Problem requirements
The first line of the data below and every line after it, through the one with "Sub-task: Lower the", must be transcribed without change.

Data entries

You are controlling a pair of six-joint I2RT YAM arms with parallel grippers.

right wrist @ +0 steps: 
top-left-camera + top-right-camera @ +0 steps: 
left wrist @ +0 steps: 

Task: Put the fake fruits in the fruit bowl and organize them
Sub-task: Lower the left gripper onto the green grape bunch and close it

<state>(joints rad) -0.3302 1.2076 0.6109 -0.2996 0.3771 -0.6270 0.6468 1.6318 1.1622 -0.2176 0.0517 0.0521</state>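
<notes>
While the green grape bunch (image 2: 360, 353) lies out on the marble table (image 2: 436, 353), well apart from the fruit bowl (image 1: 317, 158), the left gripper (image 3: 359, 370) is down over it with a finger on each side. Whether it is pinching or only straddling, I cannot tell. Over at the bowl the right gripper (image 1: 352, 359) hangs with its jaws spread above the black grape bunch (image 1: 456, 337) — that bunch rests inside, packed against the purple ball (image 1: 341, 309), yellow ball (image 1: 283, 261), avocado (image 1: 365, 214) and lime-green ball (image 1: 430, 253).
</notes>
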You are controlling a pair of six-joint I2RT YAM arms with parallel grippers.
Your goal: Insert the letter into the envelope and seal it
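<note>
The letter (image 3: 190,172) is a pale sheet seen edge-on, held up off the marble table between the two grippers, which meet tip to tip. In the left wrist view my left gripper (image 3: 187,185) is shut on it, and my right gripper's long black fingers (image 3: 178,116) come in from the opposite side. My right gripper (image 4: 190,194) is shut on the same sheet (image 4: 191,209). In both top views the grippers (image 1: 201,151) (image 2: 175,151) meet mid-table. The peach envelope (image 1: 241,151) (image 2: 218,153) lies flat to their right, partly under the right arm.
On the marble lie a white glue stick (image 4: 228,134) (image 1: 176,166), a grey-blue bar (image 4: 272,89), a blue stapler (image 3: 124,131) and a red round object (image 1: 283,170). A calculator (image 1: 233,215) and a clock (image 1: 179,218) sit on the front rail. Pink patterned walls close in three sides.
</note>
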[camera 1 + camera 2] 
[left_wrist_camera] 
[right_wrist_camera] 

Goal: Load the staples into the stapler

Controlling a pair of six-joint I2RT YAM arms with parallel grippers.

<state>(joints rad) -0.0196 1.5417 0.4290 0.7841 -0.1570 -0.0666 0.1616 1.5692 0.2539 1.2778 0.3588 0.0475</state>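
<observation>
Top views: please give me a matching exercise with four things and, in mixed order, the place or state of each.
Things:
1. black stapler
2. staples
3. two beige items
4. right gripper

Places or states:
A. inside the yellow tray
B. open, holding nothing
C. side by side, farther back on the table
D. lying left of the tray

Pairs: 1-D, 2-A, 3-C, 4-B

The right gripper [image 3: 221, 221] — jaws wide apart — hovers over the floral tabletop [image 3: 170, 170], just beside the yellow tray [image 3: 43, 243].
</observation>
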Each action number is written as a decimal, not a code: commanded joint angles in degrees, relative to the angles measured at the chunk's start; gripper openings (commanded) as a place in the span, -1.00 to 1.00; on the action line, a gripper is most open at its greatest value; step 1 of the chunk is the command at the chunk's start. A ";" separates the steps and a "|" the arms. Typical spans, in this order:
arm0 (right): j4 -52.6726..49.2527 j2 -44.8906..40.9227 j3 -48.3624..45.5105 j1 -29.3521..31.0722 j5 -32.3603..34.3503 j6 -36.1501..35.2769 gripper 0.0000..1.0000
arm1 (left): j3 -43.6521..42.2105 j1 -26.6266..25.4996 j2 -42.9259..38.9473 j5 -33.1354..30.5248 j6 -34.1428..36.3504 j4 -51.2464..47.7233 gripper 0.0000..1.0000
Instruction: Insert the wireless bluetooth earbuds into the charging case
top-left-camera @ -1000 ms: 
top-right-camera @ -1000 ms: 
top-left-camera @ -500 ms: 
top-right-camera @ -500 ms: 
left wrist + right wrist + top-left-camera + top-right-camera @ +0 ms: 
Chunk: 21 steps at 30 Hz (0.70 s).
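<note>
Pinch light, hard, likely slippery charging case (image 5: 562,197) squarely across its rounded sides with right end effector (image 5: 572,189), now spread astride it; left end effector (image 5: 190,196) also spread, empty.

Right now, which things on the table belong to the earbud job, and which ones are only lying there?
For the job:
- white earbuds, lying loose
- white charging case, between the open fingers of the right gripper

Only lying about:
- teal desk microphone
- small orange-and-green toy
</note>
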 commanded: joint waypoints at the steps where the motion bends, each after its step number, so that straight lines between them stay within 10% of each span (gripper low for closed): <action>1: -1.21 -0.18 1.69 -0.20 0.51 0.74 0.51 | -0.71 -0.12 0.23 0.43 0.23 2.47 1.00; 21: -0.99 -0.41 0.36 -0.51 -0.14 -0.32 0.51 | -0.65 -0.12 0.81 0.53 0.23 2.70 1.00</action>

Response
You are controlling a pair of six-joint I2RT YAM arms with parallel grippers.

right wrist @ +0 steps: 
top-left-camera + top-right-camera @ +0 steps: 
left wrist @ +0 steps: 

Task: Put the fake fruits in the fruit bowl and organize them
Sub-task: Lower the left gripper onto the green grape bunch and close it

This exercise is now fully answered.